**TASK TO CARRY OUT:** The answer must consist of every line in the records below that contains the string "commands".

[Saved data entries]
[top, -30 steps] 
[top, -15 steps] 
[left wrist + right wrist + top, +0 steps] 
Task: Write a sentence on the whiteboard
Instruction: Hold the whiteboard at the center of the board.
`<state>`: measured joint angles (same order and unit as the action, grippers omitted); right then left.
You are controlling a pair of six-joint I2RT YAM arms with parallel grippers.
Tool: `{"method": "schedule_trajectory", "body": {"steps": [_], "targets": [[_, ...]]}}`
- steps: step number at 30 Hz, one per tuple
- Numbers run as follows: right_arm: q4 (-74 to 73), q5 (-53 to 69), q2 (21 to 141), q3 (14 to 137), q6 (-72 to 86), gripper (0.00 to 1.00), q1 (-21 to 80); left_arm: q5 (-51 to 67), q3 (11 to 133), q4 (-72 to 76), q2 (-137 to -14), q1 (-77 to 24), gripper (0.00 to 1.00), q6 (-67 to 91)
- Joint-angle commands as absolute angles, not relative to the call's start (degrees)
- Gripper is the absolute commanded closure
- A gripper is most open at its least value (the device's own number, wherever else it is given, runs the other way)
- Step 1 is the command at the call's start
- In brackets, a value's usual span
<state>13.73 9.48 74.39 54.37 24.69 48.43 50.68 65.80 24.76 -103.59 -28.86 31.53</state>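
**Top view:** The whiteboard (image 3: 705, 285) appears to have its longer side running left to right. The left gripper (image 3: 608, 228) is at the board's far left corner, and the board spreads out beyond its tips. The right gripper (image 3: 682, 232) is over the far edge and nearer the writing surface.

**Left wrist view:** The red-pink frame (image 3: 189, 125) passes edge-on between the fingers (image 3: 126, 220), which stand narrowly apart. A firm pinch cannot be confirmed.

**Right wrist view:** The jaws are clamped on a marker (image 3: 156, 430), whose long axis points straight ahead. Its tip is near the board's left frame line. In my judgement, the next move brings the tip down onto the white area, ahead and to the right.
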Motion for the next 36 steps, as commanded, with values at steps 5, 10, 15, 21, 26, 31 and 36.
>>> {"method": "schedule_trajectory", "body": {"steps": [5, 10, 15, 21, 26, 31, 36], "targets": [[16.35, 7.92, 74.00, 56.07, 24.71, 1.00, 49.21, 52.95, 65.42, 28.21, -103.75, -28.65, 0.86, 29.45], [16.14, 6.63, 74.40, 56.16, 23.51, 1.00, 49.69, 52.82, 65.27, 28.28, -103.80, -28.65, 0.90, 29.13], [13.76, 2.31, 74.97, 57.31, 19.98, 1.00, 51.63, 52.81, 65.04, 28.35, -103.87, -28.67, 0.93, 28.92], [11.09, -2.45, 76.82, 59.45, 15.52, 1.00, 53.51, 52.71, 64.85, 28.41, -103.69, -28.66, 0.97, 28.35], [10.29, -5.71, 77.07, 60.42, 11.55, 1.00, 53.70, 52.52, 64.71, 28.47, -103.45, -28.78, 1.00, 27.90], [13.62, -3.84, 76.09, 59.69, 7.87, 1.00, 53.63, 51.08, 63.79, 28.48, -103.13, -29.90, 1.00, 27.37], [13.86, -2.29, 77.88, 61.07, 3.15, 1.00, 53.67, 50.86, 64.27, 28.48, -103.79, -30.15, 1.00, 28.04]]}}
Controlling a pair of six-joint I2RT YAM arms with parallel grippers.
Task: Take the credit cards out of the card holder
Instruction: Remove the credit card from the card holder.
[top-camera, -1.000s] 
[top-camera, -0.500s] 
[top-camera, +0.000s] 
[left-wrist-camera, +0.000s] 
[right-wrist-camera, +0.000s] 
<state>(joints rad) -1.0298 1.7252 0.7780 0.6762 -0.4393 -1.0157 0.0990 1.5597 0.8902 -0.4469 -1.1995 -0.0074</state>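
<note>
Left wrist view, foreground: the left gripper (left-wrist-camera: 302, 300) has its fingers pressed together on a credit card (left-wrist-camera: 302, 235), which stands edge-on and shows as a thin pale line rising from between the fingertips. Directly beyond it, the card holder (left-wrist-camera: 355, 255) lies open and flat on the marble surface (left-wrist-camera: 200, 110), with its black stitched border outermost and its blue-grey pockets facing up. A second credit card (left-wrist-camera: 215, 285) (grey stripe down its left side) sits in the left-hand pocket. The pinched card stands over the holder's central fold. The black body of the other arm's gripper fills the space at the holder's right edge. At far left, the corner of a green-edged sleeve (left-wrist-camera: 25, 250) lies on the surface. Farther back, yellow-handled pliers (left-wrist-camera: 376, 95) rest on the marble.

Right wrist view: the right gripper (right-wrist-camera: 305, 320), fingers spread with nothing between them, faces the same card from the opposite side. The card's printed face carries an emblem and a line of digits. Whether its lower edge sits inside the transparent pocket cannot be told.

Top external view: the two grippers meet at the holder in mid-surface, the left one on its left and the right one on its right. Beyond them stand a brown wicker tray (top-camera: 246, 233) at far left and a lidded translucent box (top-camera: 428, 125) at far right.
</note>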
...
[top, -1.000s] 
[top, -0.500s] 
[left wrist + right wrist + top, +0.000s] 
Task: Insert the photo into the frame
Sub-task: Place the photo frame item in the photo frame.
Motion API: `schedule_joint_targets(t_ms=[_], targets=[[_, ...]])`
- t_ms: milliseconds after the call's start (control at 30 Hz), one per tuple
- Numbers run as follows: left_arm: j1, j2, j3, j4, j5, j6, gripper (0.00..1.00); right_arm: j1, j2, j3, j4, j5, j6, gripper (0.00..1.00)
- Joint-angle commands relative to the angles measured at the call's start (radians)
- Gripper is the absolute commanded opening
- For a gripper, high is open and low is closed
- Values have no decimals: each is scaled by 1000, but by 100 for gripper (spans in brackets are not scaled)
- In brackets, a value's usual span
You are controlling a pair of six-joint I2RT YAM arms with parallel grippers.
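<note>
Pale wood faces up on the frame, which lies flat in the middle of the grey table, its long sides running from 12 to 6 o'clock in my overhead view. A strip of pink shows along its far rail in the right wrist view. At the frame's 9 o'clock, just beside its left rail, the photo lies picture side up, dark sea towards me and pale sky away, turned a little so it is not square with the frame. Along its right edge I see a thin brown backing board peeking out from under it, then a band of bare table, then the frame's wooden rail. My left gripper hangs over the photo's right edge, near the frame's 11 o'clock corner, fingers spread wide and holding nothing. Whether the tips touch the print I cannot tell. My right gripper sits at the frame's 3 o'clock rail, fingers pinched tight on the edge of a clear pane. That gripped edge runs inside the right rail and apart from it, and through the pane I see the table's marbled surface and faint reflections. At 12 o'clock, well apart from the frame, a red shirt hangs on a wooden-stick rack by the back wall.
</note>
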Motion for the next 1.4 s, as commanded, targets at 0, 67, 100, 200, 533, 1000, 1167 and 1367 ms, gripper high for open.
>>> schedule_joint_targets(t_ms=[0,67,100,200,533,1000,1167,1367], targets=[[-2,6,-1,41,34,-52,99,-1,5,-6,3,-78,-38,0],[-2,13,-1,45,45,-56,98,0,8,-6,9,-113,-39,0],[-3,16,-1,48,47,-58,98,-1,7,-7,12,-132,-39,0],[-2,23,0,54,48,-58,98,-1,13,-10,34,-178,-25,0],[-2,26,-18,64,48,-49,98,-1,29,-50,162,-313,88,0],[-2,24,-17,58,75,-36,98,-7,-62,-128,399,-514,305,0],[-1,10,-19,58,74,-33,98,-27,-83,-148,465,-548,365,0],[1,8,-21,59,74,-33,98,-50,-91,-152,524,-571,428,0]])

**RESPONSE FOR THIS EXERCISE:**
- Joint-angle commands as absolute angles, not relative to the call's start (degrees)
- Joint-angle commands relative to the angles measured at the call's start (radians)

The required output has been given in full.